That’s a remarkable statement — in effect, an acknowledgement that despite some success on the local level, the Green Party still can’t compete for bigger prizes, leaving its leaders with nowhere to go. Mirkarimi said he plans to announce his decision — about his party and political plans — soon.
Gonzalez left the Green Party in 2008, changing his registration to DTS when he decided to be the running mate of Nader in an independent presidential campaign. That move was partly necessitated by ballot access rules in some states.

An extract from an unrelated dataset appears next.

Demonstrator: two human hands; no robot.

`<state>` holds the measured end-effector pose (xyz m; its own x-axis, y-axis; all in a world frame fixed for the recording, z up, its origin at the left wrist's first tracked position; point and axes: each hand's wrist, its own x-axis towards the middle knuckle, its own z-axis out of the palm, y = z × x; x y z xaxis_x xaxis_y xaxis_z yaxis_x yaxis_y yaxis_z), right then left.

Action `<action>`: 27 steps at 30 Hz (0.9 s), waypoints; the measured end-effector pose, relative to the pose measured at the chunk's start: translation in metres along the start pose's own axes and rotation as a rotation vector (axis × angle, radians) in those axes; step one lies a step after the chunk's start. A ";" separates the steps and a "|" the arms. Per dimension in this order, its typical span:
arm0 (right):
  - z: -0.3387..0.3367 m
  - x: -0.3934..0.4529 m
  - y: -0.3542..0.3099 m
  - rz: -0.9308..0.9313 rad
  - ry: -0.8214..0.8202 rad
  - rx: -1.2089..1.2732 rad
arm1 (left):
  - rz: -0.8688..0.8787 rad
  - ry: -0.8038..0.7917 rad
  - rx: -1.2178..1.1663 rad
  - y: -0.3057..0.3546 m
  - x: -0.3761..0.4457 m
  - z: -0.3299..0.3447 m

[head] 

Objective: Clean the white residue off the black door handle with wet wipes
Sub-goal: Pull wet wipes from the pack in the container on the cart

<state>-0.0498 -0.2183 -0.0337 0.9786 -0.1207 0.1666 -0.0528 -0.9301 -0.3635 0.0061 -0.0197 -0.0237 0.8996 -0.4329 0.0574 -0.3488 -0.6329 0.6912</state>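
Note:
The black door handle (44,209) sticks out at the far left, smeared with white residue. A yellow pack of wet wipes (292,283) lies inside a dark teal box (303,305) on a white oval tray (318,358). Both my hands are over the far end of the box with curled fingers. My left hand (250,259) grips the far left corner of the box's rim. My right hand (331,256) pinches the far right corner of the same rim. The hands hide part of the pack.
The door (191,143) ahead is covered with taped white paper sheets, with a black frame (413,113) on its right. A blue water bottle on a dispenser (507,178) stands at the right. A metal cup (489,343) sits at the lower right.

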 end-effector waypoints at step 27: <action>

But Gonzalez also thought Nader needed to make an independent run and let the Green Party choose its own candidate, which ended up being former Congress member Cynthia McKinney.
“I expressly said to Nader that I would not run with him if he sought the Green Party nomination,” Gonzalez told us. “The question after the campaign was: is there a reason to go back to the Green Party?”
Gonzalez concluded that there wasn’t, that the Greens had ceased to be a viable political party and that it “lacks a certain discipline and maturity.” Among the reasons he cited for the party’s slide were infighting, inadequate party-building work, and the party’s failure to effectively counter criticisms of Nader’s 2000 and 2004 presidential campaigns.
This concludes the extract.